With a slew of uplifting singles and a band name like Blessid Union of Souls, it shouldn’t be a shock to discover that the chart-topping Cincinnati band's frontman Eliot Sloan puts a lot of stock in his spiritual beliefs. But the band — one of the most commercially successful acts to ever come out of Cincinnati — was rarely overt about religion in its slick, hook-laden Pop songs. Until now. This Tuesday sees the nationwide release of Blessid Union’s album The Mission Field, the most direct and explicit expression of Sloan’s Christian beliefs on a BUoS release by a long shot.
Blessid Union of Souls emerged out of Cincinnati in the mid-’90s seemingly built for Top 40 radio success. Completely separate from the local music scene that was drawing national attention at the time (thanks to the success of bands like The Afghan Whigs and The Ass Ponys), BUoS was an almost instant commercial hit and the group even weathered the corporate label restructuring that killed off a lot of other up-and-coming artists (BUoS was bounced around between labels like EMI, V2 and Capitol).
The band’s major-label release Home spawned the smash, “I Believe,” a “love conquers all” ballad with subtle spiritual undertones. The song hit No. 1 in the U.S., U.K. and Asia and kicked off a string of charting singles, including “Hey Leonardo (She Likes Me For Me)” and “Standing At The Edge Of The Earth,” a song reportedly slated for use as the main theme in the big-budget disaster flick, Armageddon, before it was bumped by Aerosmith’s “I Don’t Want to Miss a Thing.”
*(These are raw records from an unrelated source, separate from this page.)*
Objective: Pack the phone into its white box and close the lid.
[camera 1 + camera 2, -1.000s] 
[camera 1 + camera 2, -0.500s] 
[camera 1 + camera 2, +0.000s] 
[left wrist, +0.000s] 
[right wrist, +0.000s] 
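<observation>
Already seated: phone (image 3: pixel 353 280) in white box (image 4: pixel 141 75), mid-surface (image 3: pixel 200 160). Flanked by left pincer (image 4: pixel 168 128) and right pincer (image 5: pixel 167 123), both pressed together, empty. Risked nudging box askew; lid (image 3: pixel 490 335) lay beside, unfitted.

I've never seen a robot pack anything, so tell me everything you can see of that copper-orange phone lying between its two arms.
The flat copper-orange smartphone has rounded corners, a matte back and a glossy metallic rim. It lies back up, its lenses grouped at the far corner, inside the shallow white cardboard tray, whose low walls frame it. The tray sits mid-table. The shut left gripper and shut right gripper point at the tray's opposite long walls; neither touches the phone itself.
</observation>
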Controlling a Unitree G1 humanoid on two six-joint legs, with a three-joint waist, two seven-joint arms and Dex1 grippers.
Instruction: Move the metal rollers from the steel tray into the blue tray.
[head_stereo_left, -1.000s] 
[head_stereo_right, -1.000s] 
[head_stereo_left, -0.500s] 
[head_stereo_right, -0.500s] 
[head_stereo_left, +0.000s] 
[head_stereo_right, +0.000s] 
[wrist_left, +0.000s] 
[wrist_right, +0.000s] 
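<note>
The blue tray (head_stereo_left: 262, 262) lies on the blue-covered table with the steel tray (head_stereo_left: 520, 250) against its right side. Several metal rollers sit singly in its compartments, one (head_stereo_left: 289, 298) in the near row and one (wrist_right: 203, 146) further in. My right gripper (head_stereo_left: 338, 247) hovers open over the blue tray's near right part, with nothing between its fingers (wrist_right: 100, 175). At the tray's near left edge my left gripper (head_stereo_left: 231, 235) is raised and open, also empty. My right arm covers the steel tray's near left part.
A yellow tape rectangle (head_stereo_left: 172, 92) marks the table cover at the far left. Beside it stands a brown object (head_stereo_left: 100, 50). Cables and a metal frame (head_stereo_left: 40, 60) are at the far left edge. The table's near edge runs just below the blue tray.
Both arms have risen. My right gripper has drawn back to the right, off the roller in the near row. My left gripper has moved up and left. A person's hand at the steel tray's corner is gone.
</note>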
Outside of sporadic live appearances in the area, a couple under-the-radar releases and a 2003 album all about the Cincinnati Reds, Blessid Union’s profile has been fairly low for the past decade. (Guitarist Jeff Pence, co-founder and, with Sloan, core of the band, left the group in the mid ’00s.)
Some popular “Christian” acts have gunned for crossover success with marketing and PR campaigns that purposefully fail to mention ties to the Contemporary Christian music industry, fearing the perceived stigma would turn off secular audiences and hinder chances for bigger exposure and sales. But Sloan goes the opposite direction with The Mission Field, which is being released through the Sony-backed Provident-Integrity Distribution, also the distributor for Contemporary Christian artists like Jars of Clay and Third Day. A press release states that the album will be pushed in both the “general and faith-based marketplace.”
But it’s not as if being a “Christian act” dooms an artist to obscurity. It is a genre with a large, heartily supportive fanbase — one that probably hasn’t been as hurt by the rise of illegal file-sharing (see: “Thou shalt not steal”) — and it can be lucrative. Cynics might suggest that a move like Sloan’s is just good business. But it’s hard to listen to the album’s neon-lit themes of redemption and salvation and not come away feeling like Sloan’s conviction and faith are genuine and deep-rooted. Lines like the “mission” statement in the title track run rampant throughout the album: “Oh Father fill my heart/Make me Your vessel true/Oh let me do my part/On the mission field.”
The album’s praiseful lyrics shouldn’t be much of a deterrent for longtime fans of Blessid Union (well, maybe the Satanic ones). The songs on The Mission Field still possess the same ear-grabbing Pop hooks that made the band such a huge commercial success. Even the biggest cynic on the planet would have to admit that if this was some sort of money-grab, Sloan would have had a better shot if he’d continued to write lyrics about love and relationships or sprinkled in pop culture references (a la “Hey Leonardo”) instead of hymn-worthy lines like “You are the melody, the words, You're the chorus/Cause You gladly laid Your life down for us/All the blessings that You bring/Lord of Lords, and King of Kings.”